» **WORK TO BE COMPLETED**: Your job is to return every line in the data holding the string "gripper".
SUPPLIED INFORMATION section start
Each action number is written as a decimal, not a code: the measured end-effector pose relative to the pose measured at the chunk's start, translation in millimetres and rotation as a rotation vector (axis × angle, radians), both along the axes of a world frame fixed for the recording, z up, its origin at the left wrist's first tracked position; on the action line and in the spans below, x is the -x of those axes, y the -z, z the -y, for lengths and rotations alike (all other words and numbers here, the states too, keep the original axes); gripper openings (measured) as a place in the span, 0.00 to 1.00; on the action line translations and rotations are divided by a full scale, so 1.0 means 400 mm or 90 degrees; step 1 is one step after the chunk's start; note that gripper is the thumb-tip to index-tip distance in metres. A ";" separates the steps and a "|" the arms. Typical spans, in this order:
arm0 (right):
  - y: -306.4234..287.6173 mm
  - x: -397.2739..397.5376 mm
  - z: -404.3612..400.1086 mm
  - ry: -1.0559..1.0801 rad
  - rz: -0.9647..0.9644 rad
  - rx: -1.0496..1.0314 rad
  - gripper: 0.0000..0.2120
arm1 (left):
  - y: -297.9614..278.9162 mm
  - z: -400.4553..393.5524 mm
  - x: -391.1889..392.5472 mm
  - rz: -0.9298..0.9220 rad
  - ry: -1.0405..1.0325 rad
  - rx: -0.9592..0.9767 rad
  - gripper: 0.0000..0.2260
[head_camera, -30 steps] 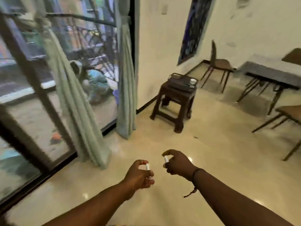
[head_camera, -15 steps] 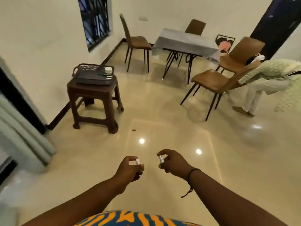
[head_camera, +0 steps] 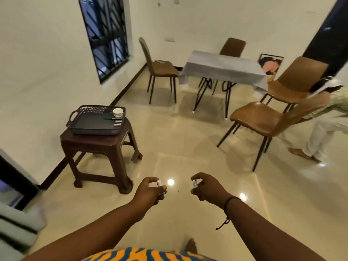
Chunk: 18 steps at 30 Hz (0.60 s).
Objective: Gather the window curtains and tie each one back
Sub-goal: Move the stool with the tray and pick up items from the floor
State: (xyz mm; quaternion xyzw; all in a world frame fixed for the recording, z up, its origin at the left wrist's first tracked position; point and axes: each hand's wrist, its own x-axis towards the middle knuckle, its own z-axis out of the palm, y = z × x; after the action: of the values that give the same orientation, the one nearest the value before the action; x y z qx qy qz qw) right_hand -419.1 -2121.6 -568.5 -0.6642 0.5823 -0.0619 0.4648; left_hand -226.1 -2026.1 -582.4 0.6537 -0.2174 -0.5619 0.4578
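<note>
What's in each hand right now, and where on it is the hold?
Each hand pinches a small white cylinder: the left hand holds one around its lower part, the right hand holds the other likewise. What they are is unclear.

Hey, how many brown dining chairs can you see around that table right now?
4. One chair stands left of the grey table, one behind it against the wall, and two at its right: the farther and the nearer. More could be hidden outside the frame.

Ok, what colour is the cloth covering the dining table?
Light grey, plain with no pattern; the tablecloth shows best in the head view.
</note>
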 end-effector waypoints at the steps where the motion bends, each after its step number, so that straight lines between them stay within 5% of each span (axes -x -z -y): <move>1: 0.011 -0.024 0.066 -0.018 -0.005 0.000 0.17 | 0.012 0.043 -0.026 0.000 -0.033 -0.005 0.13; 12: -0.031 -0.411 0.600 -0.379 -0.107 0.065 0.14 | -0.003 0.312 -0.321 -0.029 -0.409 -0.037 0.10; 18: 0.028 -0.721 0.776 -0.558 -0.125 0.111 0.16 | 0.073 0.485 -0.518 -0.053 -0.489 -0.044 0.09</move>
State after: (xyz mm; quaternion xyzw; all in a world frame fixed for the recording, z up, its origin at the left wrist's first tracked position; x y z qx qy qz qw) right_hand -130.8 -2431.9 -579.8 -0.8871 0.2800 0.1552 0.3324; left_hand -19.1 -2220.1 -611.8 0.6794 0.0812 -0.3823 0.6210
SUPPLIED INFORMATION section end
» **ANSWER TO THIS PROBLEM**:
Each action number is written as a decimal, not a code: the measured end-effector pose relative to the pose measured at the chunk's start, translation in millimetres and rotation as a rotation vector (axis × angle, radians), both along the axes of a world frame fixed for the recording, z up, its origin at the left wrist's first tracked position; on the action line and in the spans below, x is the -x of those axes, y the -z, z the -y, for lengths and rotations alike (all other words and numbers here, the states too, keep the original axes); gripper openings (measured) as a place in the span, 0.00 to 1.00; on the action line translations and rotations are divided by a full scale, so 1.0 means 400 mm or 90 degrees; step 1 is one step after the chunk's start; note that gripper is the thumb-tip to index-tip distance in metres. A ";" separates the steps and a "|" the arms. Typical spans, in this order:
  - gripper: 0.0000..0.2120
  - gripper: 0.0000..0.2260

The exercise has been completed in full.